EXTRACTED ENTRIES
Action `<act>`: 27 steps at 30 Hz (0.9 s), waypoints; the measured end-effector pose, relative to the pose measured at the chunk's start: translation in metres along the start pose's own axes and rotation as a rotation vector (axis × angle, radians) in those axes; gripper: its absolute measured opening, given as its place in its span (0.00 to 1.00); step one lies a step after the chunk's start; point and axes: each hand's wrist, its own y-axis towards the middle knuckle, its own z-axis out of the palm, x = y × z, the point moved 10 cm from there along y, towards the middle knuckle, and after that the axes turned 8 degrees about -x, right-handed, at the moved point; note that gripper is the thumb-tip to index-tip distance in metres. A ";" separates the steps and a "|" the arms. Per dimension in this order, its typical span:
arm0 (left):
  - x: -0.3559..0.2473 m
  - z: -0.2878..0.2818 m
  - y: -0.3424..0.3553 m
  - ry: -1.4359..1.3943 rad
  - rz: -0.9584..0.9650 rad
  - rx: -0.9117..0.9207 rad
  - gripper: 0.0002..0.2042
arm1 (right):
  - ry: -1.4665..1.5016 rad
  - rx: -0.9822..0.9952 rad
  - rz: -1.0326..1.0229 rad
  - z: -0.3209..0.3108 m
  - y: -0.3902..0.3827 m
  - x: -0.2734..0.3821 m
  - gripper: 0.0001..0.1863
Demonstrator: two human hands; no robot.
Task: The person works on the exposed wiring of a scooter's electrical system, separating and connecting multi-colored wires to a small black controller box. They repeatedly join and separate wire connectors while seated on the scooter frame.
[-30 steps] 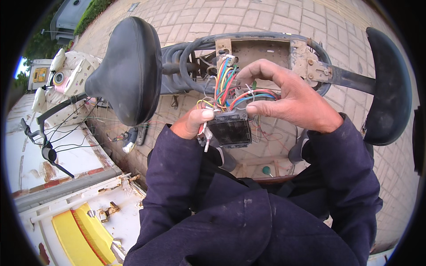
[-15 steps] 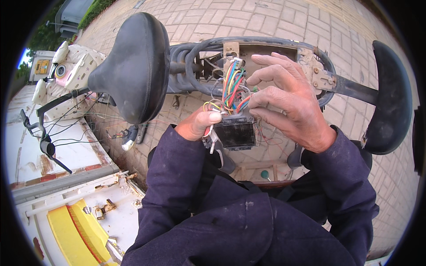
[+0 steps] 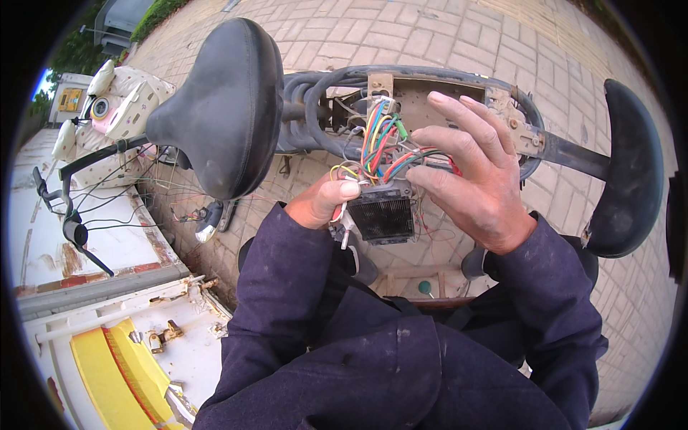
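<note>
A small black ribbed controller box hangs from a bundle of coloured wires that comes out of the open frame compartment of a small two-wheeler. My left hand grips the box's left side, thumb pressed against its top corner. Over the wires just above the box is my right hand, fingers spread and fingertips touching the bundle. Both forearms are in dark blue sleeves.
A black saddle stands up at the left of the compartment, and a black rear seat pad at the right. White body panels with loose cables and a yellow part lie at the left. Brick paving lies beneath.
My right hand has opened from a curled grip on the wires to spread fingers resting over them. The box stays in my left hand, and the view has shifted slightly.
</note>
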 end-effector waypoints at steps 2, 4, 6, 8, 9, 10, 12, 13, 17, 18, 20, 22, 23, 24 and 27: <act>0.002 0.000 0.002 0.014 -0.012 0.027 0.40 | 0.027 0.045 0.087 0.005 0.000 -0.010 0.10; 0.003 0.000 0.001 0.008 -0.023 0.020 0.40 | 0.064 0.083 0.173 0.009 -0.003 -0.016 0.10; 0.002 0.002 -0.001 0.005 -0.026 -0.003 0.40 | 0.123 0.172 0.251 0.018 -0.008 -0.021 0.09; -0.001 0.008 -0.002 -0.001 -0.021 -0.014 0.39 | 0.191 0.215 0.329 0.023 -0.013 -0.025 0.09; -0.001 0.010 -0.003 0.007 -0.040 -0.024 0.39 | 0.242 0.232 0.382 0.027 -0.016 -0.029 0.09; -0.002 0.012 -0.004 0.001 -0.053 -0.027 0.38 | 0.290 0.240 0.418 0.030 -0.018 -0.032 0.09; -0.004 0.016 -0.004 0.003 -0.066 -0.038 0.37 | 0.330 0.257 0.454 0.034 -0.020 -0.035 0.09; -0.005 0.016 -0.004 0.010 -0.067 -0.045 0.37 | 0.323 0.267 0.453 0.034 -0.020 -0.035 0.09; -0.008 0.015 -0.005 0.049 -0.037 -0.069 0.36 | 0.284 0.261 0.448 0.034 -0.019 -0.034 0.09; -0.006 0.013 -0.004 0.095 -0.046 -0.074 0.36 | 0.283 0.256 0.449 0.034 -0.019 -0.033 0.08; -0.005 0.011 -0.003 0.163 -0.054 -0.069 0.36 | 0.282 0.246 0.453 0.034 -0.018 -0.032 0.07; -0.004 0.010 -0.003 0.195 -0.057 -0.065 0.35 | 0.280 0.246 0.443 0.035 -0.017 -0.032 0.06; -0.004 0.011 -0.004 0.194 -0.057 -0.069 0.35 | 0.274 0.243 0.436 0.035 -0.016 -0.032 0.05; -0.004 0.011 -0.004 0.194 -0.057 -0.072 0.35 | 0.271 0.247 0.435 0.036 -0.016 -0.032 0.05; -0.006 0.014 -0.005 0.133 -0.050 -0.088 0.34 | 0.242 0.246 0.413 0.036 -0.015 -0.032 0.06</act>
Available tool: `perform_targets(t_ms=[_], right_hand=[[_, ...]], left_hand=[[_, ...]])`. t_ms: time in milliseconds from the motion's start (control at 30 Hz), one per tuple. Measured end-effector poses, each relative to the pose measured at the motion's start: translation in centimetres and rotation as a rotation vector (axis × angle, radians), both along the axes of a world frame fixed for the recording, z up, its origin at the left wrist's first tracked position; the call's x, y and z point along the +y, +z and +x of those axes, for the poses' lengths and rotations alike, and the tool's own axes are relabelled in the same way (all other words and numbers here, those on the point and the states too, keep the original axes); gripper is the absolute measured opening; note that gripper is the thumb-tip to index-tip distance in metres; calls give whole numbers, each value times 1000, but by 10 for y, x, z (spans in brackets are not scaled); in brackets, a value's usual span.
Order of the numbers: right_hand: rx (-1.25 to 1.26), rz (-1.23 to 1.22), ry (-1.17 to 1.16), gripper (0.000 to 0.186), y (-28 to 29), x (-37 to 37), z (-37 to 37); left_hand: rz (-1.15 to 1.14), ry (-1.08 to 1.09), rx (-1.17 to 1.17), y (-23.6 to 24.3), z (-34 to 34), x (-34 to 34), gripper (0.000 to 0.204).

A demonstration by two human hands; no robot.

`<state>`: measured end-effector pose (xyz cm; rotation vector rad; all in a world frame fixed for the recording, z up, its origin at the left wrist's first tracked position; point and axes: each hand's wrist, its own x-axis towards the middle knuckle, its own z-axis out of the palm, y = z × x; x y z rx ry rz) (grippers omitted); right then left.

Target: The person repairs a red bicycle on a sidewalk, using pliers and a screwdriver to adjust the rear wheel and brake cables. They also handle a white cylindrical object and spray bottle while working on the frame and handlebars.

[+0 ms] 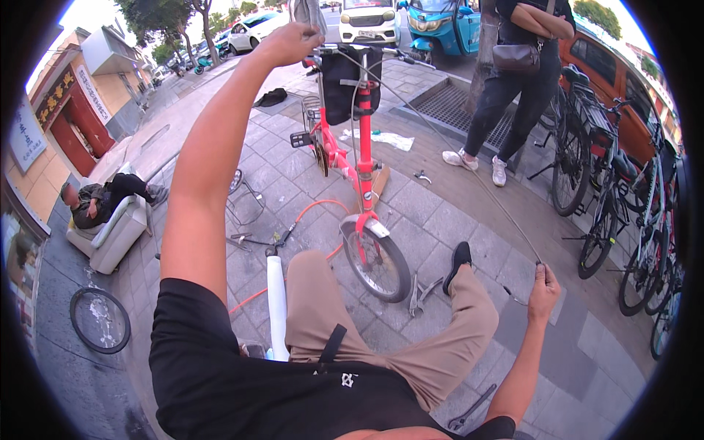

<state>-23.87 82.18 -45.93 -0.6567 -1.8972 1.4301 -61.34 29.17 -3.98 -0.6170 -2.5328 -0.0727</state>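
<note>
A red bicycle [364, 172] stands in front of me, its front wheel [375, 262] nearest my legs. At the left end of its handlebar is my left hand [292, 44], fingers closed; what they grip is hidden. Out to the right, my right hand [543, 293] pinches the end of a thin brake cable [469, 163]. The cable stretches in a long line from the handlebar area to that hand. A black bag [350, 86] hangs at the handlebar. A grey thing [306, 13] shows just above my left hand, too cut off to name.
Pliers-like tools [416, 295] and a wrench [471, 408] lie on the paving. An orange hose [315, 205] runs beside a white tube [276, 301]. Parked bicycles [598, 183] line the right. One person [513, 81] stands ahead; another reclines on a sofa [117, 235]. A tyre [100, 320] lies left.
</note>
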Motion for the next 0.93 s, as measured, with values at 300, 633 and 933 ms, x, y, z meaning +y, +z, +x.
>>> perform_targets(t_ms=[300, 633, 933], right_hand=[[18, -14, -23, 39, -27, 19, -73], [54, -1, 76, 31, -64, 19, -166], [312, -498, 60, 27, -19, 45, -148]], left_hand=[[-26, -68, -128, -1, -32, -46, 54], [-89, 104, -135, -8, -42, -72, 62], [-187, 425, -117, -21, -31, -4, 116]])
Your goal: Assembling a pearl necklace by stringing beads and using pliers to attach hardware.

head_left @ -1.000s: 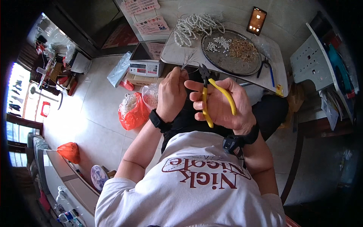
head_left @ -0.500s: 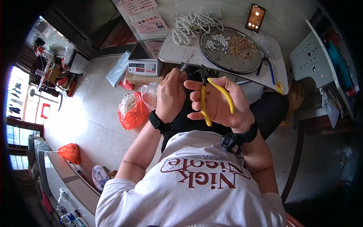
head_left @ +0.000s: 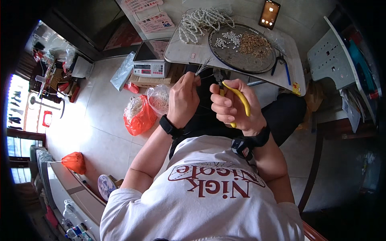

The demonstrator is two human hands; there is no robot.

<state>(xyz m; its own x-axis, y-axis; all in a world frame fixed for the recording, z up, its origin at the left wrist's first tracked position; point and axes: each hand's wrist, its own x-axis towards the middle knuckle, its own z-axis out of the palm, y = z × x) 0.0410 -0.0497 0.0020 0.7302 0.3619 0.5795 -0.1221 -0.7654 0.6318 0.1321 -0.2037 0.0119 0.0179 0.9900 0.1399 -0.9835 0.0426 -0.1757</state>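
Note:
My left hand [head_left: 183, 98] pinches a bundle of thin pale wires [head_left: 203, 67] that fan out above its fingertips. To its right, my right hand [head_left: 241, 110] is wrapped round yellow-handled pliers [head_left: 242, 98], fingers curled over the grips. Their dark jaws [head_left: 219, 75] point up and left, close to the wires, with a thin strand between. Whether the jaws touch that strand is too small to tell. Beyond both hands, a round dark tray [head_left: 225, 64] holds white beads [head_left: 231, 38] and gold-coloured small pieces [head_left: 254, 45].
The white table [head_left: 181, 54] also bears bead strings [head_left: 205, 24], a phone [head_left: 269, 14] and blue-handled pliers [head_left: 287, 72]. A scale [head_left: 149, 69] stands left of it on a cardboard box. Bags [head_left: 140, 120] sit on the floor; a pale perforated chair [head_left: 329, 60] stands at right.
My right fingers have gone from spread to curled round the pliers, bringing the handles together. The pliers have shifted slightly right. My left hand keeps its pinch on the wires.

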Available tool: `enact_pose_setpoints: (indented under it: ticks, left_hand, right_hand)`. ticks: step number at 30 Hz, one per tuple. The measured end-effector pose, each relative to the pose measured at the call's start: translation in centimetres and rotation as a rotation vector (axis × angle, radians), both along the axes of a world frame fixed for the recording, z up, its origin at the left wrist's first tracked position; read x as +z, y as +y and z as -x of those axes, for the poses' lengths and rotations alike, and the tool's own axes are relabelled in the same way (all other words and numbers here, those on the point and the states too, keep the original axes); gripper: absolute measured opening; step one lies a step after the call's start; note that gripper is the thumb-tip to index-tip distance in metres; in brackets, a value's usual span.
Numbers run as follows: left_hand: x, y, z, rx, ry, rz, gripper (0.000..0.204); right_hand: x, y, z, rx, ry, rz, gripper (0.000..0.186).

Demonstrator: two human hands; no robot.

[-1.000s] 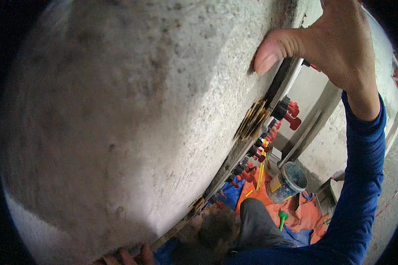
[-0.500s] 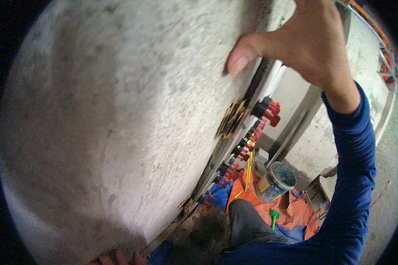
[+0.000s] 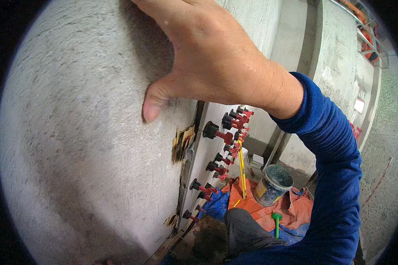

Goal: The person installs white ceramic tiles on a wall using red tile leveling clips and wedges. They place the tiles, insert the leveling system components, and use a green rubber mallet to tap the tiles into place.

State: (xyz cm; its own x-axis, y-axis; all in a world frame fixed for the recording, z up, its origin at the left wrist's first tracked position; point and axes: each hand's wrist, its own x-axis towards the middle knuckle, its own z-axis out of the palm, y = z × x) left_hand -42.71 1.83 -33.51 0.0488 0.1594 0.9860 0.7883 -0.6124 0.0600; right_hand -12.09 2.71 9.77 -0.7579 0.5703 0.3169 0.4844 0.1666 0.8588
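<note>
My right hand [image 3: 212, 57], in a blue sleeve, reaches up across a rough grey wall surface [image 3: 97, 110]. Its thumb is stretched out and apart from the palm; the fingertips run out of the top edge. I see nothing held in it. Of my left hand [image 3: 103, 262] only a blurred sliver shows at the bottom edge, its fingers mostly hidden. Beside the wall's edge, a pale tiled face carries several black-and-red tile levelling knobs [image 3: 216, 131]. A bundle of thin wooden shims [image 3: 182, 143] sticks out of the gap there, and more shims [image 3: 171, 220] poke out lower down.
Below, an orange tarp [image 3: 269, 214] and a blue tarp [image 3: 216, 206] cover the floor. On them are a mortar-smeared bucket [image 3: 272, 190], a yellow spirit level [image 3: 242, 172] standing upright and a green mallet-shaped tool [image 3: 277, 218]. My knee [image 3: 245, 229] is close by.
My right hand has moved left over the wall surface. The view has shifted, showing more levelling knobs. My left hand has almost left the bottom edge.
</note>
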Motion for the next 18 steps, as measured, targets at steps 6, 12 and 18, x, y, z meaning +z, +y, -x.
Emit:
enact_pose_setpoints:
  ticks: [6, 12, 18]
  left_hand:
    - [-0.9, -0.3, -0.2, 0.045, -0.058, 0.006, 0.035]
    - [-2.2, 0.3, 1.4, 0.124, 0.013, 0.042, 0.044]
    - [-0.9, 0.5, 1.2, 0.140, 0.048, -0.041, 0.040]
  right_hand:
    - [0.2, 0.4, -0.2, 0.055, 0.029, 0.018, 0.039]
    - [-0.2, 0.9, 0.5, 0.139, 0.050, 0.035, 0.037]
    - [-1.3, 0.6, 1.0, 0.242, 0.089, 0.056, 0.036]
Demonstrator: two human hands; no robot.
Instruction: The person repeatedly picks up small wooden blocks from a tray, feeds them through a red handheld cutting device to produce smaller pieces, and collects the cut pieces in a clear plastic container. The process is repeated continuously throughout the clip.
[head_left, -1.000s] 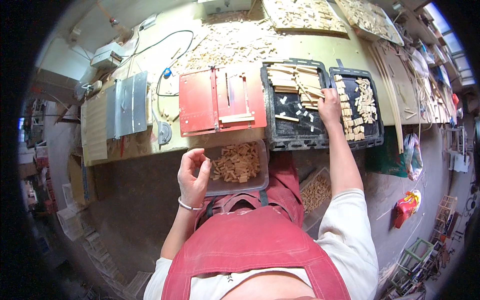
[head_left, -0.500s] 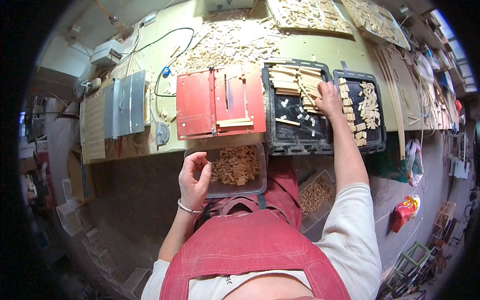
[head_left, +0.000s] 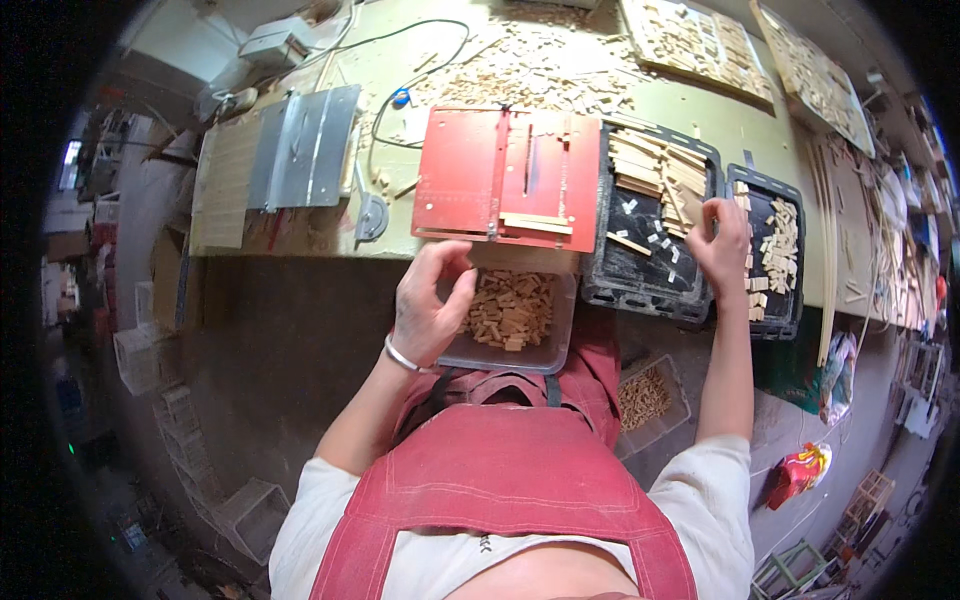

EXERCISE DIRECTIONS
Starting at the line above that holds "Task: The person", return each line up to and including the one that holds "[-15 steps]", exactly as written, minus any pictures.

EXPECTED OUTPUT
Task: The person works on the exposed wiring of a scooter's electrical system, separating and connecting multi-colored wires to a small black controller box. They repeatedly join and separate wire connectors while seated on the scooter frame.
[-30 steps] 
[-15 steps] 

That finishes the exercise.